Oui, où est l’etat ? Où en sont les trois piliers constitutionnels du sens de l’etat à la faveur de leurs querelles intestines et qui ne font que traumatiser un peuple livré à son sort ? A chacun sa partition et sa symphonie de la malédiction. La disposition des choses a voulu qu’un homme, le Président de la république, sur les épaules duquel pèsent les exigences de souveraineté nationale et de pérennité de l’etat, se dissocie totalement et ostensiblement de toutes ces dynamiques. Ghannouchi -qui a pourtant atteint son seuil d’incompétence- est aujourd’hui requinqué par Kaïs Saïed lui-même. Paradoxal, certes, mais c’est comme ça. Le discours intempestif et trop vague du Président, contraste avec la froideur manoeuvrière du président du Parlement. Celui-ci n’en demandait pas davantage, alors qu’on le donnait pour fini. Méchichi ? Mais, parbleu, c’est Kaïs Saïed lui-même qui l’a choisi, avant d’appeler à la trahison. Qu’il assume alors ses choix, plutôt que de crier aux complots face aux militaires qui n’ont pourtant pas de vocation politique.

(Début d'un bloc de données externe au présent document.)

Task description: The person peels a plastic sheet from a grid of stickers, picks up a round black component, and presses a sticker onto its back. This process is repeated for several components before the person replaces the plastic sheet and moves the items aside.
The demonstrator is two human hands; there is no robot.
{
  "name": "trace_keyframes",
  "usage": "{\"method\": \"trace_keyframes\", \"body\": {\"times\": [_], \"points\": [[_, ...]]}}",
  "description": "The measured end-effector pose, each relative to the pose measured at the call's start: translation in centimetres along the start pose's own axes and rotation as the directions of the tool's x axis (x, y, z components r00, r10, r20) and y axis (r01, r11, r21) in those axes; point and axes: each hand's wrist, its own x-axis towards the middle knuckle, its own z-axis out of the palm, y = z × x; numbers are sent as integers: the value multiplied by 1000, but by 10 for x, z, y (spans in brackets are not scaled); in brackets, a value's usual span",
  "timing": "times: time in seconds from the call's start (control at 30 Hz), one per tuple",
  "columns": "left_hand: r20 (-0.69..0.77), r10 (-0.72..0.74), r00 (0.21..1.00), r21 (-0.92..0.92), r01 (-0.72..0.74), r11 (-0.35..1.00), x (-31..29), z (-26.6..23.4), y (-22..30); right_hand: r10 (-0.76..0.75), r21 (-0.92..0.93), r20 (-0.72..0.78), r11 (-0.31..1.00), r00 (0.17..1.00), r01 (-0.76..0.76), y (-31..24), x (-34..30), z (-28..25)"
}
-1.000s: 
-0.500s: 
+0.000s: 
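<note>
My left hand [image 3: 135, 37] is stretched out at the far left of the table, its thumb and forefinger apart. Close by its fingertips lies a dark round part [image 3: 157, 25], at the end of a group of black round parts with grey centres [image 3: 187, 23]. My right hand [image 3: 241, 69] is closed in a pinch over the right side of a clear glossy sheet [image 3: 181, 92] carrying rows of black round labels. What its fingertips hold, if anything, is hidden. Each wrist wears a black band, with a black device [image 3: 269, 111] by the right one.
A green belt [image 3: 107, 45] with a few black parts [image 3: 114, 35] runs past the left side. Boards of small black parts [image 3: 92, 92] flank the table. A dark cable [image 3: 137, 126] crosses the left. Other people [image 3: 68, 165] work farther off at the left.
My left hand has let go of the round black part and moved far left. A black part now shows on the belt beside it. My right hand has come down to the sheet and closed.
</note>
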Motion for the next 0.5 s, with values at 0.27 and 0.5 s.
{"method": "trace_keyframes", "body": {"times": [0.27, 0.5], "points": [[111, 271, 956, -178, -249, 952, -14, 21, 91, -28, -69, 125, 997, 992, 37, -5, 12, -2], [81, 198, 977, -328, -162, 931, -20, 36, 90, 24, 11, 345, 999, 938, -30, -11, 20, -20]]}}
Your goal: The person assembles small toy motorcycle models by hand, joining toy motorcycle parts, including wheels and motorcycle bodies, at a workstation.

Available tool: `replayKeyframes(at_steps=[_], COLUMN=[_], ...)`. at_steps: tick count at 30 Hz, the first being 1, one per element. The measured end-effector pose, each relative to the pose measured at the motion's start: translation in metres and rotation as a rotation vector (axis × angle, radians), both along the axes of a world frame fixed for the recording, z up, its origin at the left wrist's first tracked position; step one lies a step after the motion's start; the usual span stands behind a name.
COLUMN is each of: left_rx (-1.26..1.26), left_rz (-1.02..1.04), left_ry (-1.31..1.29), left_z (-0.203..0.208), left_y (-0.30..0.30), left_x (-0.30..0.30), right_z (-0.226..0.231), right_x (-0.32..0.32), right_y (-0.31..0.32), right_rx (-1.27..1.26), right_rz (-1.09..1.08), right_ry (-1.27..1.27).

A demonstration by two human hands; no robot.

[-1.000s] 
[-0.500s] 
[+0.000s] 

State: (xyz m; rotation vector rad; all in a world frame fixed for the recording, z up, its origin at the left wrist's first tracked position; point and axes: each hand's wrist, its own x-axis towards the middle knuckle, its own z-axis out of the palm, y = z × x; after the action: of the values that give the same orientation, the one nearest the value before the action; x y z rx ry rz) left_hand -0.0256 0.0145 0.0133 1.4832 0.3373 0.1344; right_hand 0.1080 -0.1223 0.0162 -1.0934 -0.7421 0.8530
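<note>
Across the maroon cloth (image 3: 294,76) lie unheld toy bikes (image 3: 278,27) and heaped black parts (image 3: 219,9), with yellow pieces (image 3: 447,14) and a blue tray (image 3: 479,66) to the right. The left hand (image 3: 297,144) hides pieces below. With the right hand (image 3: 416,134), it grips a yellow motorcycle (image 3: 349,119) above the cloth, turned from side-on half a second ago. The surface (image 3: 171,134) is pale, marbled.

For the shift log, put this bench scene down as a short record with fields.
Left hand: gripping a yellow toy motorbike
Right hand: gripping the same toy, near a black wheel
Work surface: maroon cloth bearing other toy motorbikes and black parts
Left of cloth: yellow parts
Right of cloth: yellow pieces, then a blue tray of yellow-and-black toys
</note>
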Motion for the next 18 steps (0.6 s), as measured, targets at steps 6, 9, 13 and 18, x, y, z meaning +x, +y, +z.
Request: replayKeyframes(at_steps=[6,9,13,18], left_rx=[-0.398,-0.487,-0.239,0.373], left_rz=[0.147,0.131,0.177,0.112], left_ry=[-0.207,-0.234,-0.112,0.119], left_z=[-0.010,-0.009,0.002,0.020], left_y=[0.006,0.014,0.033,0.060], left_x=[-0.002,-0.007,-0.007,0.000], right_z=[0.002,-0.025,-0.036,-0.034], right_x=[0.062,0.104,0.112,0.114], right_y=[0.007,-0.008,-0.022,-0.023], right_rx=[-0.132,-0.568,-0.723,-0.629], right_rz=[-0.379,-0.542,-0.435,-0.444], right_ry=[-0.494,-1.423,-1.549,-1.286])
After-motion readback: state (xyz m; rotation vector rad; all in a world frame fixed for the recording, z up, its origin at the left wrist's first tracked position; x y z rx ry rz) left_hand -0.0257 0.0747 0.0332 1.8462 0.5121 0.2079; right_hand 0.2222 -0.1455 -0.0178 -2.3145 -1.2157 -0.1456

Et alors, quelle est la stratégie du Chef de l’etat ? Laisser la situation politique pourrir ? Se dissocier des malheurs de ce peuple frappé de plein fouet par la pandémie et la récession économique ? Serait-ce la politique de la terre brûlée ? A quel statut de « Commandeur » aspire-t-il ? Et que signifie l’annonce que les vaccins de la Présidence ne passeront qu’à travers les structures de la Santé militaire ? Déni consommé de l’etat civil dont il est issu. Cela ne saurait s’interpréter autrement.